TarGEN: Targeted Data Generation with Large Language Models

Paper · arXiv 2310.17876 · Published October 27, 2023
Training DataReinforcement Learning

We present TarGEN, a multi-step prompting strategy for generating high-quality synthetic datasets using LLMs. An advantage of TarGEN is its seedless nature; it does not require specific task instances, broadening its applicability beyond task replication. This differentiates it from other data generation techniques, as it can be leveraged for novel or highly domain-specific tasks with no existing data instances. We augment TarGEN with a self-correction module that enables LLMs to rectify inaccurately labeled instances during dataset creation, ensuring reliable labels. To assess our technique’s effectiveness against existing baselines, we emulate eight tasks from the SuperGLUE benchmark to create a "synthetic" version and finetune various language models on both synthetic and original training sets.

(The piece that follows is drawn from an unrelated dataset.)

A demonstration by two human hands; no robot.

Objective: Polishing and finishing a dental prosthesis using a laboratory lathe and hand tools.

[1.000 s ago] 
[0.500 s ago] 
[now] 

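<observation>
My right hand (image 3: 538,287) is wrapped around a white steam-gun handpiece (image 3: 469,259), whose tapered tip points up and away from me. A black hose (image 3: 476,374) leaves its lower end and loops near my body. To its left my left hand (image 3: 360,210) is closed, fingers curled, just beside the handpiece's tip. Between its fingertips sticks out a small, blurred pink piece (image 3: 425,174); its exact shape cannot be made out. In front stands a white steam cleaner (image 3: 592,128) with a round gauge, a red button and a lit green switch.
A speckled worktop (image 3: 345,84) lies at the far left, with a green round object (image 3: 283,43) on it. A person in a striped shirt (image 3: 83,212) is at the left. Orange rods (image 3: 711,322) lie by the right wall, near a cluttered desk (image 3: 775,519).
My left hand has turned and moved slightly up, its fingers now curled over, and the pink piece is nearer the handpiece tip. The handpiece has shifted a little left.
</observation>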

Introduction. Large Language Models (LLMs) like ChatGPT, Llama (Touvron et al., 2023a;c), and Mistral (Jiang et al., 2023) have showcased impressive results across a plethora of tasks (OpenAI, 2023; Brown et al., 2020). As LLM capabilities advance, the tools to test the extent of these capabilities become insufficient (Liu et al., 2022b; He et al., 2023; Valmeekam et al., 2022; Chen et al., 2021). This is particularly true for domain-specific datasets, as the creation of expertly curated evaluation benchmarks is time and labor-intensive (Clark et al., 2018; Suzgun et al., 2022; Wang et al., 2022). Several synthetic dataset creation methods such as Self-Instruct (Wang et al., 2023), AttrPrompt (Yu et al., 2023) and ZeroGen (Ye et al., 2022a) have been proposed primarily for text classification tasks. These approaches employ in-context learning to generate synthetic data points that resemble their prompt exemplars, thereby inherently constraining their ability to produce diverse examples.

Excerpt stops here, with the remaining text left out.